200 anos da independência foram banalizados, escondidos, politizados por um governo incapaz de enxergar a história
Quando o mal de Alzheimer ainda não tinha tomado conta em definitivo de sua mente, o ex-senador, ex-vice-presidente da República, ex-presidente da Câmara, ex-governador, ex-ministro Marco Maciel tinha uma queixa recorrente: não estão planejando as comemorações do Bicentenário da Independência, dizia ele.
Imaginem que ele, morto em 2021, já vinha convivendo com a doença havia uns sete anos. Ou seja, era uma preocupação de quase uma década, pois ele entendia que assim deveria ser, assim pedia a importância da data. Ele defendia, segundo contou sua viúva, dona Ana Maria, que se formasse uma comissão com representantes dos mais diversos setores para que as comemorações envolvessem este jovem país. E ele sabia do que falava, com a autoridade de quem coordenou a Comissão do Sesquicentenário.
E, afinal, 200 anos na história podem não ser muita coisa, mas a independência da Nação é um marco a ser discutido e festejado.
Não seria o momento de uma grande discussão que envolvesse um balanço sobre o passado, mas também sobre o que se quer, como sociedade e como País, para o futuro? O diplomata, historiador e ex-ministro Rubens Ricúpero falou sobre este estado de apatia em entrevista recente à Agência Senado. E contou que servia na embaixada brasileira nos Estados Unidos, em 1976, quando se comemoravam os 200 anos da Independência lá. Foram milhares os eventos comemorativos, organizados pelo governo ou pela sociedade, espalhados por todo o país.
Pois eis que este governo, que parece não ter ninguém responsável nas áreas de Cultura, Educação e Relações Exteriores – algumas das que deveriam estar à frente desta ação – não só não deu a mínima para o Bicentenário, como está banalizando a data. Como se fosse restrita ao desfile militar de sempre. Pior que isso, tenta fortemente sequestrar seu significado. E dá a ele apenas este aspecto bélico, como se pertencesse às Forças Armadas.
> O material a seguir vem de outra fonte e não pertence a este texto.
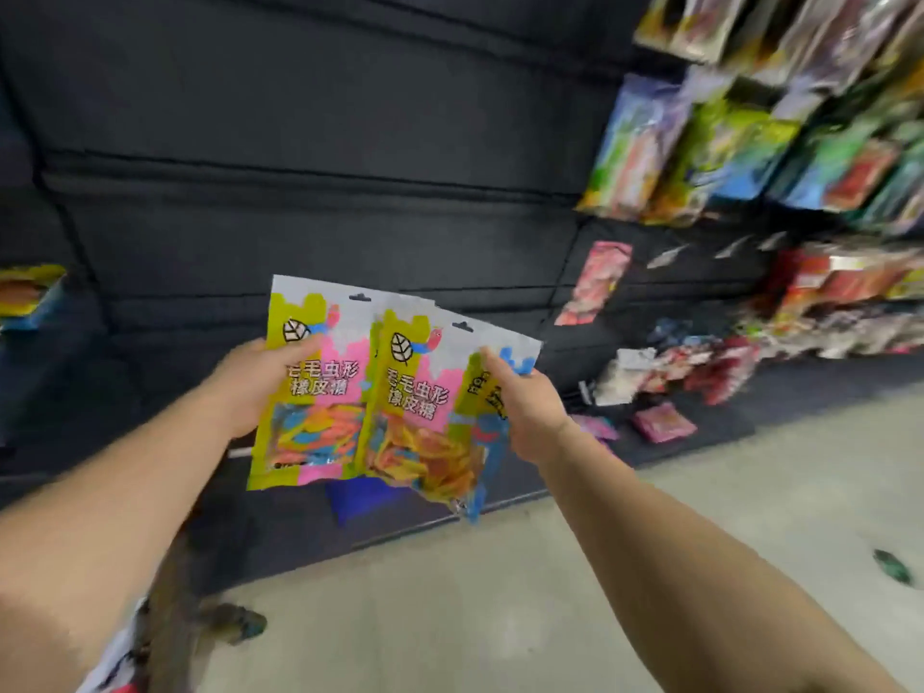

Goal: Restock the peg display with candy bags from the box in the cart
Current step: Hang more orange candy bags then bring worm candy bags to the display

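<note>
I hold a fan of candy bags in front of a dark display wall (310,207). My left hand (260,387) grips the left candy bag (320,392), yellow, pink and white with coloured gummy worms showing. My right hand (525,407) pinches the right side of the overlapping candy bags (425,407), with a third bag's edge under its fingers. Each bag has a hang hole at the top. The wall section straight ahead carries no bags. The box and the cart are out of view.
Blurred hanging candy bags (750,142) fill the pegs at upper right. Loose packets (665,422) lie on the low dark base shelf at right. A blue packet (360,497) lies under the held bags. The light floor (550,592) spreads below, with a small green item (895,567) at far right.
</note>
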Demonstrator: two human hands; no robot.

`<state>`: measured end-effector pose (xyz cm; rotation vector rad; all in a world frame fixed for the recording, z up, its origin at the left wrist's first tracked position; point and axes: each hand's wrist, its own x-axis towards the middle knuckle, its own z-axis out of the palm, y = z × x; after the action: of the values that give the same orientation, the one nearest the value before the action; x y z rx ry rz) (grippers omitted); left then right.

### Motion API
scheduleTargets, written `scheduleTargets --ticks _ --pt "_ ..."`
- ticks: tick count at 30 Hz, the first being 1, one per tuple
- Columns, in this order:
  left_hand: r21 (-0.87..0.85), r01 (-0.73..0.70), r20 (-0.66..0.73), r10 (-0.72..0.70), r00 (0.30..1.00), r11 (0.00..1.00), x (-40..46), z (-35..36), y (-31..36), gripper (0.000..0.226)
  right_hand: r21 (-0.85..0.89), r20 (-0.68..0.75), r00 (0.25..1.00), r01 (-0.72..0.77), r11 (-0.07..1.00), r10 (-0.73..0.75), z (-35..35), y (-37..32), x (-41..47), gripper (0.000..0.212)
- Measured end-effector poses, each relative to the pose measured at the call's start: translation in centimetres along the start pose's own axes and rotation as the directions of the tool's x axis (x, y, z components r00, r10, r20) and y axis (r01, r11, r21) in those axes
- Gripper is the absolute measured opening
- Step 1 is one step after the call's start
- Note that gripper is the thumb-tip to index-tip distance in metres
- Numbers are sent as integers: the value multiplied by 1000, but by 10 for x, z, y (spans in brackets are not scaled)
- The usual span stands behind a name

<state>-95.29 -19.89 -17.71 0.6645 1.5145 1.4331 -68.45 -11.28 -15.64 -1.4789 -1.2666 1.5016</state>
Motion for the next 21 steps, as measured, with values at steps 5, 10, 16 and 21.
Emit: scheduleTargets --ticks 5,10,16,21 --pt "-71 -45 264 62 963 996 7 182 12 7 103 -286 957 73 992 -40 -165 -11 -6 45" --pt "-27 -47 432 54 900 999 14 302 8 15 221 -447 895 108 969 2 -261 -3 -7 45" --pt "12 7 537 -12 843 1000 58 409 -10 30 233 -563 825 103 967 47 -339 -1 21 29" --pt "36 -30 590 3 807 999 124 487 1 52 220 -585 811 162 962 -3 -389 -23 84 23"
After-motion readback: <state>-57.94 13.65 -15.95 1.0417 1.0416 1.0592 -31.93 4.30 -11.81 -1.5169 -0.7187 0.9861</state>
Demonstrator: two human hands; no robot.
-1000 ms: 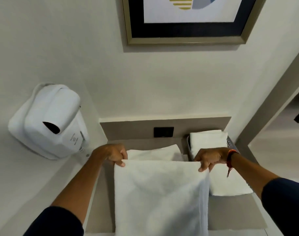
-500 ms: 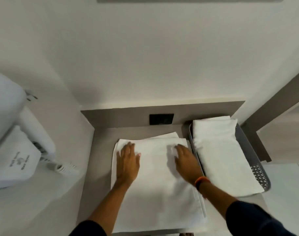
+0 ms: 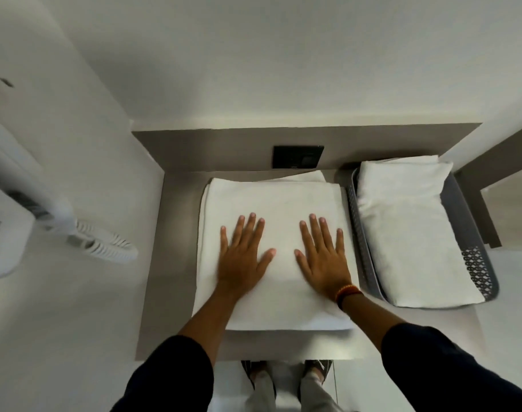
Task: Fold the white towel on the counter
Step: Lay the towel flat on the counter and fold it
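Note:
The white towel lies folded in a flat rectangle on the grey counter, with another layer peeking out at its far edge. My left hand rests palm down on the towel's left half, fingers spread. On the right half my right hand lies flat too, fingers apart, with a red and orange band at the wrist. Neither hand grips the cloth.
A grey perforated basket holding another folded white towel stands right of the towel. A black wall socket sits behind. A white wall-mounted hair dryer with a coiled cord hangs at left. My feet show below the counter's front edge.
One second ago both hands held the towel's top edge lifted. The towel was laid down folded, and both hands have slid toward me across it, flat on top.

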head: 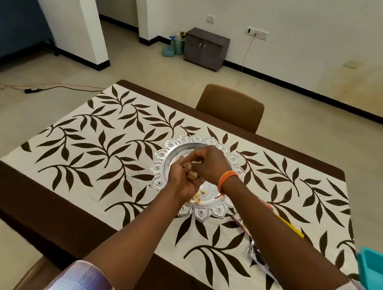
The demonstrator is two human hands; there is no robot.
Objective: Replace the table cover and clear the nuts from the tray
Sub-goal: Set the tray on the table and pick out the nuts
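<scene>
Nuts (198,195) remain on the silver tray (205,212), a few pale pieces lying loose near its 6 o'clock rim; the tray sits mid-worktop on the leaf-print table cover (96,149). We judge the cover step done, since a patterned cloth lies spread flat, and the nut-clearing step is in hand.

Left hand (181,181) is cupped palm-up over the tray, its grip narrow around a small cluster of collected nuts (191,174). Right hand (209,164), with an orange band (227,178) at the wrist, hovers just beside it at 1 o'clock, fingers curled and pinching something small and pale; we take it for a nut, but it is too small to be sure.

Next move, as we judge it: drop the pinched piece into the cupped palm, then reach to 6 o'clock for the loose pieces. A foil packet (260,256) and a teal container (379,270) lie at 4 o'clock, possible places to empty the handful. Care needed: keep the cupped palm level.
</scene>
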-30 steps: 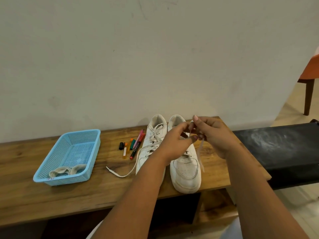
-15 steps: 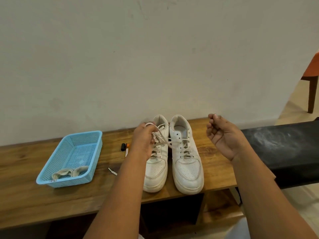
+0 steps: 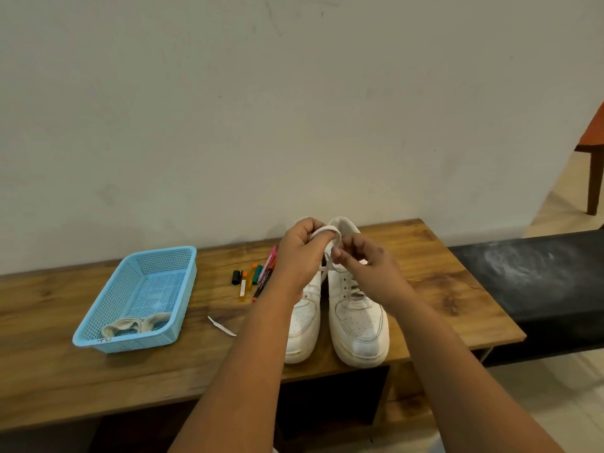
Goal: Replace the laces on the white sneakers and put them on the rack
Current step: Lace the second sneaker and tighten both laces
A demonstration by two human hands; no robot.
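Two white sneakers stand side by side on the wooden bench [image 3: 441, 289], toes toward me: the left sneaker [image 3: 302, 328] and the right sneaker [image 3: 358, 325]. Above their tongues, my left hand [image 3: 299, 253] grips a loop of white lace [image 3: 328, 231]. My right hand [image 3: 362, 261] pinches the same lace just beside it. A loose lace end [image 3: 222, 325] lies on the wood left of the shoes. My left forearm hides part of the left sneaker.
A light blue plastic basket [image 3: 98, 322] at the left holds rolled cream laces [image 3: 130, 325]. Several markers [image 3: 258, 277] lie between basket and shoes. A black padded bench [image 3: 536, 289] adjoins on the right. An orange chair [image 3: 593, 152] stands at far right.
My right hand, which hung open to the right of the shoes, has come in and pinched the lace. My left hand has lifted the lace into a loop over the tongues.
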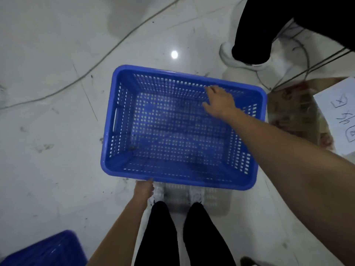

Até aqui, ou seja, a menos de uma semana do 7 de Setembro, o que temos são alguns eventos esparsos, sem articulação entre si e de pouco apelo. Ainda mais em meio à campanha eleitoral, quando só se menciona a data para instigar patriotadas, de um lado, ou renegá-las, de outro. Ou, ainda, para falar do esquema de segurança nos desfiles.
De relevante, talvez, a reinauguração do Museu do Ipiranga, em São Paulo, para a qual o governo federal pouco contribuiu, embora mencione em sua página oficial. Que, aliás, traz uma contagem regressiva para a data e mais uma ou outra referência a curiosidades e sobre o Bicentenário e… o Legislativo, que realmente oferece alguma contribuição com publicações, entrevistas, reportagens especiais e artigos.
Claro, temos ainda a efeméride mais comentada, talvez pelo inusitado – ou bizarrice, sobre ela qual muitos já falaram – que é a exposição (contra a vontade até do próprio) do coração do Imperador Dom Pedro I. Convenhamos, não é para qualquer um; quem quiser que vá vê-lo, só não contem com a minha presença.